While Bearden said she’s seen some new faces seek food assistance, others are staying home and the numbers are staying down to this point.
Speaking on a Friday morning, Bearden said the facility had been open since 9:30 a.m. and was still awaiting its first client.
“I’m sitting here looking at nobody coming in this morning,” she said, though someone did eventually arrive during the conversation.
Bearden said she’s happy there’s not been a panic to deplete the shelves of the food bank and certainly doesn’t want the organization to be overwhelmed by a wave of demand.
But she would like to extend help to more than are currently asking.
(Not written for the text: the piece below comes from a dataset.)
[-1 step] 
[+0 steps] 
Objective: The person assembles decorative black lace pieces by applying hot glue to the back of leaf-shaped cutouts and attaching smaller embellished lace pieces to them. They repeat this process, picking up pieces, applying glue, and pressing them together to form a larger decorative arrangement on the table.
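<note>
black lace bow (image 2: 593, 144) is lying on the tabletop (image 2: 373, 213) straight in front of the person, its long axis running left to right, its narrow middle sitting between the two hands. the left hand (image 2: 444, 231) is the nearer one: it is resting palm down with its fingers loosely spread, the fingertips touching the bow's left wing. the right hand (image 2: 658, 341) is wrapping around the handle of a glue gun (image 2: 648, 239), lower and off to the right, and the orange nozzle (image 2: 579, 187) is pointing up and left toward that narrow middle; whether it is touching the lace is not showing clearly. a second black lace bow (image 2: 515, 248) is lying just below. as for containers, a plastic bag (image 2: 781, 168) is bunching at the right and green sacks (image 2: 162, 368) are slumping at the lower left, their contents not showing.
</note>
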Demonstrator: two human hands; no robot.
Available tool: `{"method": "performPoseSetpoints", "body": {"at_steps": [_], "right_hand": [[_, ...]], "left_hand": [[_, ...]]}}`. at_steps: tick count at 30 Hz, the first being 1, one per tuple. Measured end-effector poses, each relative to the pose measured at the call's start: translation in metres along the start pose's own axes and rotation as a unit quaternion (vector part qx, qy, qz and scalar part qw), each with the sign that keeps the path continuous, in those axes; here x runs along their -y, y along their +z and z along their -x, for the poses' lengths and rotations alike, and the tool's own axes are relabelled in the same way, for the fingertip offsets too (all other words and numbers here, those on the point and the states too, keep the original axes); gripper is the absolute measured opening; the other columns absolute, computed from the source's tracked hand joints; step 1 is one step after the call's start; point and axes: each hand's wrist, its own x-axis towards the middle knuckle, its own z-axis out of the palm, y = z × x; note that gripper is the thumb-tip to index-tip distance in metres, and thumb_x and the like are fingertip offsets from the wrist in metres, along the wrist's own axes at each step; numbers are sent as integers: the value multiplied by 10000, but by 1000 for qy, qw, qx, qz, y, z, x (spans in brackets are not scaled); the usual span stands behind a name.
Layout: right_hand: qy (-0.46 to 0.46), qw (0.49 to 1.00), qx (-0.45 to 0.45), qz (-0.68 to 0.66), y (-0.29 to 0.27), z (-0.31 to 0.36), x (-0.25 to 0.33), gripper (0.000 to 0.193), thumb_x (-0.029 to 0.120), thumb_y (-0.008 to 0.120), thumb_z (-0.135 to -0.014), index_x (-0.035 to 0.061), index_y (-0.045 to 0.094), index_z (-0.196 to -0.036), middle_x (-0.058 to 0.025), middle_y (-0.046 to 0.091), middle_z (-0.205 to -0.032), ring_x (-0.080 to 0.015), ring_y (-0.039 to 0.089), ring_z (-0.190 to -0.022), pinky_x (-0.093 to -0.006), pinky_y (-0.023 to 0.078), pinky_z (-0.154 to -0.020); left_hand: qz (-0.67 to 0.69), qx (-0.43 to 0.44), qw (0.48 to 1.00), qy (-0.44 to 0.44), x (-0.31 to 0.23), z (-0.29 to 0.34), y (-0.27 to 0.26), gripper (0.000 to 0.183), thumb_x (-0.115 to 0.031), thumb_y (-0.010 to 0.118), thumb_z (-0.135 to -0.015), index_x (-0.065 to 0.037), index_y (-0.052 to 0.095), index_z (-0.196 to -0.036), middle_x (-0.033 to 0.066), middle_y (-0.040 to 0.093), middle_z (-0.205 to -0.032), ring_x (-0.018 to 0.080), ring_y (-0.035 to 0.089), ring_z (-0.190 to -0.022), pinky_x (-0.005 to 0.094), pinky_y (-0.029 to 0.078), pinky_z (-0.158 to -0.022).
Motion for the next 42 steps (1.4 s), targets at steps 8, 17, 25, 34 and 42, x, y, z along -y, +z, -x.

“I can’t feed everybody,” Bearden said. “But I definitely know the people who have lost jobs and don’t have an income and people who are living on a very limited income that they live on anyway should come and get food. I don’t want the world to come, but I want to keep serving.”
Low-income families seeking assistance from the BJEFB in the past had to obtain a department of family and children services (DFCS) referral before begin given food. But the BJEFB waived that requirement about two years ago, and paperwork is handled on-site at the food bank.
Bearden wonders if those in need of food are afraid of getting out of their homes and risking exposure to COVID-19.
But, to that end, the BJEFB has set up a distribution method for those picking up food to do so without coming into contact with volunteers. Food packages are placed in front of the facility in carts.
“They just have to get out just to grab their stuff, but they won’t be near anybody,” Bearden said.
Food bank volunteers fill out all needed paper work. With the FDA’s approval, food bank volunteers are signing “COVID-19” in the place of the client’s signature to limit contact.
Bearden said the food bank has seen some volunteer hesitation with the coronavirus outbreak, but it’s not been enough to slow the facility. The BJEFB has been closed just one day for a lack of volunteers after the crisis began.
The facility is usually staffed with three volunteers a day. Volunteers wear gloves when handling food items such as produce. No volunteer has shown any signs of sickness, Bearden said.
As for the food supply, that remains strong.
The food bank is still buying and receiving food through the Northeast Georgia Food Bank. It took in a truckload of food right before the coronavirus crisis began in earnest. That truckload should last the food bank a month and “we should be able to get another truck (load),” according to Bearden.
What’s more, the food bank and recently landed a $5,000 grant to help keep its pantry well-stocked.
Bearden is confident in the food supply.
“I feel good about it,” she said. “I don’t feel like there’s anything that I’m going to be short on. Within a month from now, it may be a whole different story, but right now we are good.”
Bearden also said she’s still seeing donations, reporting several walk-up donors during this crisis.
“I’ve had six different people come up and hand me a check that I’ve never gotten money from before,” Bearden said.
But the food bank is actually limiting drop off food donations as much as possible during this time.
“We always take drop off food donations, and we have some churches that still bring them, and I’ll take those,” Bearden said. “But I really just don’t want everybody bringing food right now. I’d like to be able to kind of feel it’s come from a secure place.”
Bearden said she wants to public to know the Banks Jackson Emergency Food Bank is there to serve low-income families in need.
“Anybody that comes and asks for food, we can provide some food for them,” she said. “It doesn’t really matter their income — basically if they’ve lost their job this week, they have no income now. They don’t have to tell me last month’s salary. It’s how it’s going now.”
Those wishing to donate money to the Banks-Jackson Emergency Food Bank can do so by sending checks to P.O. Box 25, Commerce 30529.